I am currently implementing some simple shadow mapping for a dynamic scene (basically just the camera is moving) for the first time ever, and I want the light frustum to be just big enough to fit in the cameras frustum (maybe slightly bigger to contain all occluders, nothing fancy like CSM, just one simple depth map). The cameras projection matrix is just simple orthographic projection, slightly rotated to get a fake isometric look.

I use openGL, and I compute the cameras box frustum(since its orthogonal) in world space. Now, I guess that I would setup my light matrix looking in the lights direction at the camera frustums center, and setup an orthogonal projection for it beeing just big enough. Now my questions are the following:

1. How do I choose the position of lights camera to render the depth map. Should I just go from the center of the cameras frustum in the lights direction for a bit?

2. How do I fit the cameras frustum in the lights frustum? As I said I have the AABB of the cameras frustum in world space, do I somehow need to bring it to the lights camera space, or is it good enough in world space? If it's good enough in world space, would I simply do something similar to this:


//Pseudocode
glMatrixMode(GL_PROJECTION);
glLoadIdentity();

glOrtho(-camAABB.getWidth()*0.5, camAABB.getWidth()*0.5, -camAABB.getHeight()*0.5, camAABB.getHeight()*0.5, ..., ...);
//for near and far I would propably have to find the closest side of the cameras frustum and use it as near, and the furthest as far?
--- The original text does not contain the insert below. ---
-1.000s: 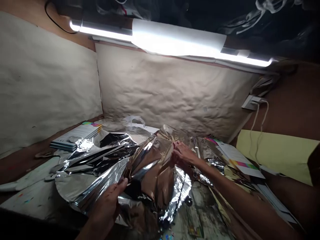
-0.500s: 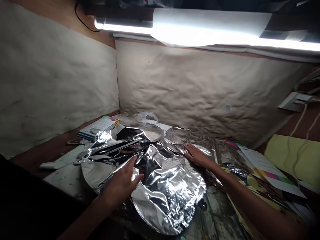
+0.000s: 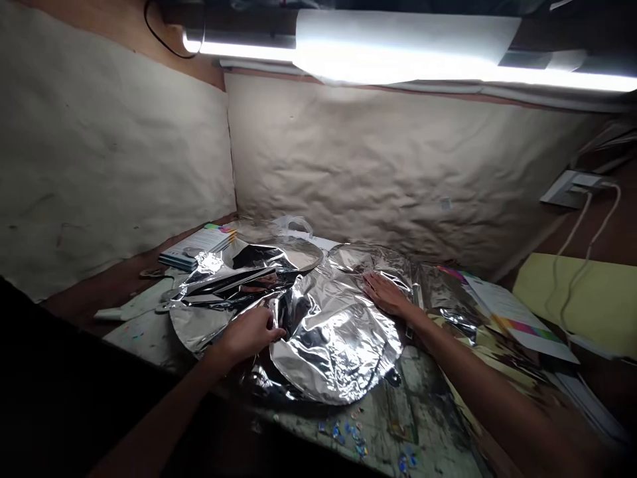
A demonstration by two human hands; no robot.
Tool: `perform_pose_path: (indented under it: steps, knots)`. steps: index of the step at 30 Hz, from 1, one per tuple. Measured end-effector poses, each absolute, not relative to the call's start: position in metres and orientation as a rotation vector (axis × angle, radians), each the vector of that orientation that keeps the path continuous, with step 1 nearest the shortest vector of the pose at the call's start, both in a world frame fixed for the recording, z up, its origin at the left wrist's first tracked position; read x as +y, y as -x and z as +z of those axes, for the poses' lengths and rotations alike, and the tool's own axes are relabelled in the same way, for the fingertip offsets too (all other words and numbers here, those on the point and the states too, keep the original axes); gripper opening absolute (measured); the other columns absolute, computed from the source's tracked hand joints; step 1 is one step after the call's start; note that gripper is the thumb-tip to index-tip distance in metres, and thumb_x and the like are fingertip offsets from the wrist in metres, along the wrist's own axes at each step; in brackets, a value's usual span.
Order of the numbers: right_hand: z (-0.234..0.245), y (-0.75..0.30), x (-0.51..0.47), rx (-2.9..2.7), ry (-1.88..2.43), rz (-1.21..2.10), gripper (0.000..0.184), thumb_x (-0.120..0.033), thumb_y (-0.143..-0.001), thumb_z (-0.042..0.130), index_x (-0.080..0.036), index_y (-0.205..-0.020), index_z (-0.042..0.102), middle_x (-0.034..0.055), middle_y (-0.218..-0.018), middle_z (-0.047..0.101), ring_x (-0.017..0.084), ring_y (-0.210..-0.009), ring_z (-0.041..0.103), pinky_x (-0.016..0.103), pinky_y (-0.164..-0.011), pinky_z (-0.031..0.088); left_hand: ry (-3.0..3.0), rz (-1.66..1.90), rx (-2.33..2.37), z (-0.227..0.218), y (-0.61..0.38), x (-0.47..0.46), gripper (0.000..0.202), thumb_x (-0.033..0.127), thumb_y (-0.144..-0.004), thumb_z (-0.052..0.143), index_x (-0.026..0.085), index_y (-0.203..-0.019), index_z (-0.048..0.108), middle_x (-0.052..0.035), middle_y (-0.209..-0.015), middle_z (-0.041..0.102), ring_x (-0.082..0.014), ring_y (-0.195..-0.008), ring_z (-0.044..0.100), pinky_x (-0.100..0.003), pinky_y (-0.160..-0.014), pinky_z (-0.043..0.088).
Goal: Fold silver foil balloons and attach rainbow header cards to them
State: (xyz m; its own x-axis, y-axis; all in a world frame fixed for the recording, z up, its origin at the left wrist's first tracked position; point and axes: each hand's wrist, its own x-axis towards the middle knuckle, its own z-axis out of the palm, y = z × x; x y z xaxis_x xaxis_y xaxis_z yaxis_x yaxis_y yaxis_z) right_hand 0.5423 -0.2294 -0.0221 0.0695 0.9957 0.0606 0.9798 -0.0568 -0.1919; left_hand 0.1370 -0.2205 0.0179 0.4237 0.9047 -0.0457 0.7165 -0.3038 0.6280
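A large flat silver foil balloon [image 3: 338, 345], crinkled and rounded at its near edge, lies across the worktop. My left hand [image 3: 251, 332] is at its left-middle part, fingers curled in toward the thumb on a fold of the foil; the fingertips are partly hidden. Further right, my right hand [image 3: 385, 294] rests palm down on the foil with its fingers stretched out. More shiny silver foil [image 3: 233, 285] spreads to the left and behind, loosely folded. A small dark tab [image 3: 393, 377] sticks out at the near right edge.
Stacked printed cards [image 3: 196, 245] stand at the back left, and printed sheets [image 3: 517, 315] lie at the right. Colourful scraps [image 3: 348, 435] dot the stained worktop [image 3: 428, 398]. A lit tube lamp [image 3: 398, 63] hangs above; cables run from a wall socket [image 3: 572, 189].
The near edge of the foil has moved back, uncovering colourful scraps. My left hand has gone from spread fingers to curled ones on the foil; my right hand lies flatter.
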Motion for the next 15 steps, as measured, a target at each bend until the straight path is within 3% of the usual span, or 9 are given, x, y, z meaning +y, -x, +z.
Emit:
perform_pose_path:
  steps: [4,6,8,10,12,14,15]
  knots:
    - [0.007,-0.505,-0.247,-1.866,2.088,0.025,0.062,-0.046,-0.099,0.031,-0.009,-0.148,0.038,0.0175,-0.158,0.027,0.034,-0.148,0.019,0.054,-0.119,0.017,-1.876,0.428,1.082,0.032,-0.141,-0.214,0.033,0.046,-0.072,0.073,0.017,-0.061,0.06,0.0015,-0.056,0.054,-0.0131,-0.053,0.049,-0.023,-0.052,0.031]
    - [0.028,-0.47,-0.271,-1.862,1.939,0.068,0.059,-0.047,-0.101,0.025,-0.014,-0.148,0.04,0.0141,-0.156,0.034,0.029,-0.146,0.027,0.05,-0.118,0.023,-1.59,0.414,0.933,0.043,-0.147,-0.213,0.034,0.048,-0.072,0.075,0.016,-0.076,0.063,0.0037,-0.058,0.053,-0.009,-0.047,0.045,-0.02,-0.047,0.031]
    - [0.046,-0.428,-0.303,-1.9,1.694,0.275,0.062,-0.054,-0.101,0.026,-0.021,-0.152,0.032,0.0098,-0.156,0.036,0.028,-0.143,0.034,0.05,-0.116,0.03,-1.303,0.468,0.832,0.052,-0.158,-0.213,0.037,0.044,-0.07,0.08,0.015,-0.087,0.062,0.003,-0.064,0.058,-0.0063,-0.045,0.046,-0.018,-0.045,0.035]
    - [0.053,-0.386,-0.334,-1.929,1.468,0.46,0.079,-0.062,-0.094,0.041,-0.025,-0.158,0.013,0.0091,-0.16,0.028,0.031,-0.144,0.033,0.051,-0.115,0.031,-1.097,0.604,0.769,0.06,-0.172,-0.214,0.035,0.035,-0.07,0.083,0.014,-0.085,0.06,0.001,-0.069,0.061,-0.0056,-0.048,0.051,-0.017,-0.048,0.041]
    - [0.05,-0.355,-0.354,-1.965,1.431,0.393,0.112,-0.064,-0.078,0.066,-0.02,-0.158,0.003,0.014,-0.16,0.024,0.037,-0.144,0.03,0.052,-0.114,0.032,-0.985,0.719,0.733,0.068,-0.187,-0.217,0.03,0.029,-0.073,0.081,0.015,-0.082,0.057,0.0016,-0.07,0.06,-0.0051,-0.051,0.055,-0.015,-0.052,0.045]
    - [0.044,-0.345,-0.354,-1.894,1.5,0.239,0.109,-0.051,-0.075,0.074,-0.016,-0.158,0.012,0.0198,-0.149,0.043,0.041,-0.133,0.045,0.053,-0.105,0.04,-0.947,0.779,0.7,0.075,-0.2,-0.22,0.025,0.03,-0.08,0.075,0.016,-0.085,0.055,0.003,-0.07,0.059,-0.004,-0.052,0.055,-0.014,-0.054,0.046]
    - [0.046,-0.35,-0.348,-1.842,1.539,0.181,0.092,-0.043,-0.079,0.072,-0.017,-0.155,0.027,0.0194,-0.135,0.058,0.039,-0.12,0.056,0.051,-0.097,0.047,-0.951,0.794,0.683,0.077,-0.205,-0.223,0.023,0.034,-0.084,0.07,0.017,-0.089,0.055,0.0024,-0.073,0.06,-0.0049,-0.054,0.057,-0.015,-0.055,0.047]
//not really sure about this
glMatrixMode(GL_MODELVIEW);
glLoadIdentity();
gluLookAt(camAABB.getCenter().x-lightDir.x*someValue, camAABB.getCenter().y-lightDir.y*someValue, camAABB.getCenter().z-lightDir.z*someValue,
camAABB.getCenter().x, camAABB.getCenter().y, camAABB.getCenter().x, 0, 1, 0);


As you can see I am kind of sure about what to do(at least to a certain degree) but I don't really know how to get there. I would be glad if anybody could help me out! Thanks a ton!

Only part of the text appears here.